REPUBLIKA.CO.ID, JAKARTA -- Direktur Jenderal Perhubungan Laut Kementerian Perhubungan Bobby R. Mamahit menilai rencana aksi mogok kerja Serikat Pekerja PT Jakarta International Container Terminal (SP JICT) berpotensi mengganggu kepentingan ekonomi nasional.
Berdasar surat pemberitahuan tertanggal 30 Desember 2015, SP JICT mengumumkan akan melakukan mogok kerja pada 12 Januari 2016 dan menggelar aksinya di Pelabuhan Tanjung Priok. "Kami khawatir karena selain sebagai obyek vital, pelabuhan yang menjadi lokasi aksi SP JICT merupakan bagian dari proses distribusi barang nasional dan internasional," kata Bobby, Kamis, (7/1).
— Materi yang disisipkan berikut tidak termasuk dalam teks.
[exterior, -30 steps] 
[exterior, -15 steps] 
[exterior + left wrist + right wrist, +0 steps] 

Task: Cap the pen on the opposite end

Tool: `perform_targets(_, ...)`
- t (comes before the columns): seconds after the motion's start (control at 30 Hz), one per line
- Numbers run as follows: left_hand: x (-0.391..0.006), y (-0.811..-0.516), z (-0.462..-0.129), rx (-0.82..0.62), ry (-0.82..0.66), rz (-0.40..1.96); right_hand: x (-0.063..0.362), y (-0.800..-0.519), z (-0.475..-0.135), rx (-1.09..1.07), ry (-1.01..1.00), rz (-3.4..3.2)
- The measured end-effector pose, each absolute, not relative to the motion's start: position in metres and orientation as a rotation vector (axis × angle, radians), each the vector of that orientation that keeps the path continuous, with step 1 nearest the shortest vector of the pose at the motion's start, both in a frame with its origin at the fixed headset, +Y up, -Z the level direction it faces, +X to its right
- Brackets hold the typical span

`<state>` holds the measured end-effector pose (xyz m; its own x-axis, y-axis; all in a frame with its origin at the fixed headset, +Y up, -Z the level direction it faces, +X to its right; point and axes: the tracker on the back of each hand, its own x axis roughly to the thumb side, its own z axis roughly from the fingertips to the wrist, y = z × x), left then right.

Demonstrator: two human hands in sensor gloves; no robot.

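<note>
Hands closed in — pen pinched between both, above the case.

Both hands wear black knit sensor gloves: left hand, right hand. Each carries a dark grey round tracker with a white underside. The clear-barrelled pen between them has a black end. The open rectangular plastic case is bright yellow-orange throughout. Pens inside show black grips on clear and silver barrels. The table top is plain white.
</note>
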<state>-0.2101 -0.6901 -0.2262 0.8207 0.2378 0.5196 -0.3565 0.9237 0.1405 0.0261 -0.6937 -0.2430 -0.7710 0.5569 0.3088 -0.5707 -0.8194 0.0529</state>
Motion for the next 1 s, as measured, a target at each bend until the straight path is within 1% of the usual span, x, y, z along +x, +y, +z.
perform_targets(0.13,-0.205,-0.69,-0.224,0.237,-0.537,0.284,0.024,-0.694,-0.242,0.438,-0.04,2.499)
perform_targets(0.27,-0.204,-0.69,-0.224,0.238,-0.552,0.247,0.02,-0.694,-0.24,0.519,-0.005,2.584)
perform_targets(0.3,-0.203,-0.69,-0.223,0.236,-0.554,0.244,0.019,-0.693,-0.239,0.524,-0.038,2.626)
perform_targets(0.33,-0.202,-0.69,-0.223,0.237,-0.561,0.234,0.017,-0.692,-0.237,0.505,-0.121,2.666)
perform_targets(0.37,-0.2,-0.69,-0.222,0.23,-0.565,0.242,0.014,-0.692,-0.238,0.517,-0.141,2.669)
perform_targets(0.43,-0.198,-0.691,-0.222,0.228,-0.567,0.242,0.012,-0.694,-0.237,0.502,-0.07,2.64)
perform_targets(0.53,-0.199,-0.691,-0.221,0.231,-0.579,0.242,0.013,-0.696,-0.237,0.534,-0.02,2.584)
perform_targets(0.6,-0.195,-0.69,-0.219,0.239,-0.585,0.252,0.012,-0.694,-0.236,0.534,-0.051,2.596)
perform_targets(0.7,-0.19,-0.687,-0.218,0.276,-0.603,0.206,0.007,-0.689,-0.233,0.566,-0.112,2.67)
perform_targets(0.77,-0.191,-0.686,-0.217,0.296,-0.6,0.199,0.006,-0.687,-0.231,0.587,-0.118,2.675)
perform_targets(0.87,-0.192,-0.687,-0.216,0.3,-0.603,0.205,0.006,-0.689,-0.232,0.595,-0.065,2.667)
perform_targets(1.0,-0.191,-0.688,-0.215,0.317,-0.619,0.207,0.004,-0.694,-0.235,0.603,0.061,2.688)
Kalau mogok sampai mengganggu bongkar muat, terang Bobby, dampaknya bisa sangat buruk bagi kepercayaan pelaku usaha internasional terhadap pelabuhan di Indonesia. Aksi mogok yang pernah dilakukan SP JICT sebelumnya terbukti sudah sangat merugikan pelaku usaha.
Bahkan banyak shipping lines yang protes ke Kementerian Luar Negeri akibat kejadian tersebut. "Mereka kecewa terhadap penurunan kinerja yang terjadi akibat aksi mogok SP JICT dan mendesak pemerintah bersikap tegas atas aksi mogok agar kelancaran pelayanan bongkar muat terjamin."
Pemerintah, lanjut Bobby, juga menyayangkan sikap SP JICT yang terus memaksakan kehendak golongan tertentu sampai merugikan kepentingan umum serta menggangu aktivitas ekonomi Indonesia. Tindakan SP JICT ini bukan cuma merugikan perusahaan tempat mereka bekerja, namun juga merugikan kepentingan nasional.
Jika aksi mogok kerja terjadi, kata dia, diperkirakan JICT harus menanggung kerugian hingga belasan miliar rupiah. Bahkan bisa mencapai sekitar Rp 25 miliar dalam sehari.
Kerugian ini merupakan rugi operasional dan klaim shipping line atas gangguan pelayanan bongkar muat kontainer. Rencana mogok kerja SP JICT pada 12 Januari mendatang akan menjadi aksi yang kedua kalinya.
Sebelumnya, aksi serupa pernah mereka lakukan pada 28 Juli 2015, dengan mematikan alat dan listrik di JICT. Aksi mogok dengan mematikan alat dan listrik ini dinilai sebagai ancaman serius dan sistematis.